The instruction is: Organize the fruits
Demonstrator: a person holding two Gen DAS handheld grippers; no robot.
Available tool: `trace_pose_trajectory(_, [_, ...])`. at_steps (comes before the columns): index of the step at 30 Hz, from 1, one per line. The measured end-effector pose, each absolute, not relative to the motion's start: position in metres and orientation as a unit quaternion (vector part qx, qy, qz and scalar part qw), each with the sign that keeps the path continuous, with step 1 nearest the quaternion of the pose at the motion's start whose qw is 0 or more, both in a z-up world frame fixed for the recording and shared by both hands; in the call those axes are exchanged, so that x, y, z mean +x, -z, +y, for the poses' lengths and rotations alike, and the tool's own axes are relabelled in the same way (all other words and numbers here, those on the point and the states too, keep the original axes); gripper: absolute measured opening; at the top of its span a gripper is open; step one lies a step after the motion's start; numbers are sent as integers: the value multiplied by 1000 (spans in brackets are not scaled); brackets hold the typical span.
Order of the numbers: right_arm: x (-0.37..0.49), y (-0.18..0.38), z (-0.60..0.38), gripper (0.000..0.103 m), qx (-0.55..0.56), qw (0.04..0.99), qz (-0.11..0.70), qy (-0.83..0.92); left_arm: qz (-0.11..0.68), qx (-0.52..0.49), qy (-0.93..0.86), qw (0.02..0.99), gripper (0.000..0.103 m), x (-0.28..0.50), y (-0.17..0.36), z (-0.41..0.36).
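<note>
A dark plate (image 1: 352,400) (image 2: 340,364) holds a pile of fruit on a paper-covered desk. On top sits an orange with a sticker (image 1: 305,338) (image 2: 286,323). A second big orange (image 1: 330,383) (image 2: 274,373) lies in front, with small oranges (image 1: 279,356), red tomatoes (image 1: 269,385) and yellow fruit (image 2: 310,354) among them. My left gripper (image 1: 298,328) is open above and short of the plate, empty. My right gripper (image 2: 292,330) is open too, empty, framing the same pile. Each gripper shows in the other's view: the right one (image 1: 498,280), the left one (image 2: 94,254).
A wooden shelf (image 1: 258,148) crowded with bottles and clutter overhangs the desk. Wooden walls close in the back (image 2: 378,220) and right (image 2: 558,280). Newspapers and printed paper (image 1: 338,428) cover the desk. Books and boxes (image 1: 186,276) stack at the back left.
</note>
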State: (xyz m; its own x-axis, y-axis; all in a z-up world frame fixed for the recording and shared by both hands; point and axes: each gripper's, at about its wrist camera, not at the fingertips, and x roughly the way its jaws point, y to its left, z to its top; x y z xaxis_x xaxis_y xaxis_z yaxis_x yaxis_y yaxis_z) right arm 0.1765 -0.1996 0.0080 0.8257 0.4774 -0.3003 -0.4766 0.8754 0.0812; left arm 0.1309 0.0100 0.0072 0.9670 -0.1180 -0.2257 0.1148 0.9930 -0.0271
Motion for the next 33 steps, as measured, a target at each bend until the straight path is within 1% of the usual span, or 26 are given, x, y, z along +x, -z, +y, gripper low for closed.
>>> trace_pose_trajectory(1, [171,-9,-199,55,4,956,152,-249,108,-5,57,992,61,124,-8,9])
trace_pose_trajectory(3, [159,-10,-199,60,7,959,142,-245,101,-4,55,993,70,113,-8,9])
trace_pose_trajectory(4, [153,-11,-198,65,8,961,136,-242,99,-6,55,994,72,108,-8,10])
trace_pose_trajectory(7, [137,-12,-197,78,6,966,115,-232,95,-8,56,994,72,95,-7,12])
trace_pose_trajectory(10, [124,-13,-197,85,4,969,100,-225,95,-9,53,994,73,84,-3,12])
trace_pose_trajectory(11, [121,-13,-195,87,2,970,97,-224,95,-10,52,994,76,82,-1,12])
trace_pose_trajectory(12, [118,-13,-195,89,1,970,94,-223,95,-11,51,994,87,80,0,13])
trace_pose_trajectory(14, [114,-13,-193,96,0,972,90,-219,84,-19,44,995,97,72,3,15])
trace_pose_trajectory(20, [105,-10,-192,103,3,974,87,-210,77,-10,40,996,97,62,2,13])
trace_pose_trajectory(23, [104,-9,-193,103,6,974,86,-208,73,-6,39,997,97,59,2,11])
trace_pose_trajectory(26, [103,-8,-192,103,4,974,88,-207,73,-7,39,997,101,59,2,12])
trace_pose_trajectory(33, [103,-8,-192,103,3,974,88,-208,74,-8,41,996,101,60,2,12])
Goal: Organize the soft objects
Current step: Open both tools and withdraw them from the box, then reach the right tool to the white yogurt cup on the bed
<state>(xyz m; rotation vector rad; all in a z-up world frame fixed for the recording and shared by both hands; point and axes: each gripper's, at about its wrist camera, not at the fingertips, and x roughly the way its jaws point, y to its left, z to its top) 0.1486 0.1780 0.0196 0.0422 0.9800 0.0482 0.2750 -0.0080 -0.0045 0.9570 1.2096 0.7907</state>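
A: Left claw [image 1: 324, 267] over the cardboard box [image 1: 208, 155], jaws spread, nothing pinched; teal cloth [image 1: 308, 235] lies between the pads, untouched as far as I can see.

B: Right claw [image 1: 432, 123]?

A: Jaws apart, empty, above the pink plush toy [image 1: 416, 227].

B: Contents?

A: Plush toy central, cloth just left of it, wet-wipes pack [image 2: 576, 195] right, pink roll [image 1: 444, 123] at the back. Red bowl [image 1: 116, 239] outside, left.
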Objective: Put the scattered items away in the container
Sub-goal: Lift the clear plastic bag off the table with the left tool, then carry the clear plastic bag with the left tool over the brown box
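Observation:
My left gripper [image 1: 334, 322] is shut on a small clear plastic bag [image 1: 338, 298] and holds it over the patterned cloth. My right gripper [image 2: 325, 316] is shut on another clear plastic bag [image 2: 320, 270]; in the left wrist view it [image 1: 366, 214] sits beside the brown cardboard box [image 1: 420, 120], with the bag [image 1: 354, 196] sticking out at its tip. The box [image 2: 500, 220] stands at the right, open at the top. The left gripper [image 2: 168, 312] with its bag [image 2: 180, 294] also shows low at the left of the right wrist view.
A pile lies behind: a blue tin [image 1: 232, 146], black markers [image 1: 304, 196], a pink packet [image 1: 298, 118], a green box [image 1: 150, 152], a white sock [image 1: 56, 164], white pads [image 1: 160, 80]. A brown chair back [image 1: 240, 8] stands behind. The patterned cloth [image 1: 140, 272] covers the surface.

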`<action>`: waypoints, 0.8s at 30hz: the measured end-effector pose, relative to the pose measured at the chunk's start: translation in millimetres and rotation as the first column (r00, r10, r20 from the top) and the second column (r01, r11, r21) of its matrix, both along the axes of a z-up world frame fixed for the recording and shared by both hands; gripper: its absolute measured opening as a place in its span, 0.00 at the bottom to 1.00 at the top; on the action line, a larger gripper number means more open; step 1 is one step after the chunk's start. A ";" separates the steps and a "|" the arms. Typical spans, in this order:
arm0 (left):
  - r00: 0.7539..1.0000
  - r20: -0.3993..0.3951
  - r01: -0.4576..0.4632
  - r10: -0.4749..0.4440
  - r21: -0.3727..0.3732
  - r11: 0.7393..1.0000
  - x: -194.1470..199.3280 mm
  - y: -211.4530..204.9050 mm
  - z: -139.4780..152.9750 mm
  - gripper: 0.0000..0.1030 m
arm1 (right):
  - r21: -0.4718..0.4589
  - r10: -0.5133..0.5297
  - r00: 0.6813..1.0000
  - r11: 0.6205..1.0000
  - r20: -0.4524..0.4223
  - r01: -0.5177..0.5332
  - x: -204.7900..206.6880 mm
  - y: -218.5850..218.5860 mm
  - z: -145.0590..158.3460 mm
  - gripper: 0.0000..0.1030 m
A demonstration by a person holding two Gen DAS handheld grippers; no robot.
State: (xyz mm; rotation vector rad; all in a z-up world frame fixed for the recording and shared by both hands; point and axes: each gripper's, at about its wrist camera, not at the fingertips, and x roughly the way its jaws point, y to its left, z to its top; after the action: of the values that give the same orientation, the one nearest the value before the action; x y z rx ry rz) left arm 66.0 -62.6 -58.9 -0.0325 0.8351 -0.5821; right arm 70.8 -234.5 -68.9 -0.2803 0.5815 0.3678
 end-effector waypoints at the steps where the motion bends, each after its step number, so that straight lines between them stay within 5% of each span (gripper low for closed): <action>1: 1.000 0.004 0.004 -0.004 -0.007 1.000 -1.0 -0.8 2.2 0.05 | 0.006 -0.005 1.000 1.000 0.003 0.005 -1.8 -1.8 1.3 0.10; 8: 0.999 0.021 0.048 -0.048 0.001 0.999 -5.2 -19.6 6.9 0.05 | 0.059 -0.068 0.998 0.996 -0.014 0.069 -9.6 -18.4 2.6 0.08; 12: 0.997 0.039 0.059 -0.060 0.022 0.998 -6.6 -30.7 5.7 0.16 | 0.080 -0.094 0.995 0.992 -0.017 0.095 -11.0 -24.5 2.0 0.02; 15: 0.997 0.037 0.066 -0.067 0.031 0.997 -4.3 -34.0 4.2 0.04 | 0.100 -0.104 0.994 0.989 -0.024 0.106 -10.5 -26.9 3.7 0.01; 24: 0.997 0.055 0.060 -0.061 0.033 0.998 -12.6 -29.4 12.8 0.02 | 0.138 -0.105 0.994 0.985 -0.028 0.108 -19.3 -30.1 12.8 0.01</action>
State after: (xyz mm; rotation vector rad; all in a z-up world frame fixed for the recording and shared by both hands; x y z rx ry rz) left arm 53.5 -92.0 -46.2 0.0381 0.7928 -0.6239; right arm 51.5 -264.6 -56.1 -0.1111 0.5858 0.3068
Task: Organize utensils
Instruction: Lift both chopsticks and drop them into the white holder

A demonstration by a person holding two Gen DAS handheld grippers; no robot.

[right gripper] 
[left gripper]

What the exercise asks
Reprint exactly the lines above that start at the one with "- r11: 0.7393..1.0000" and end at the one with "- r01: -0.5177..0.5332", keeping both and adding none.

Written solution
  - r11: 0.7393..1.0000
  - x: -194.1470..199.3280 mm
  - y: -211.4530..204.9050 mm
  - z: -139.4780..152.9750 mm
  - gripper: 0.0000..0.1030 m
arm1 (right):
  - r21: -0.4718..0.4589
  - r10: -0.5133..0.5297
  - r00: 0.6813..1.0000
  - r11: 0.6205..1.0000
  - r20: -0.4524..0.4223
  - r01: -0.5177..0.5332

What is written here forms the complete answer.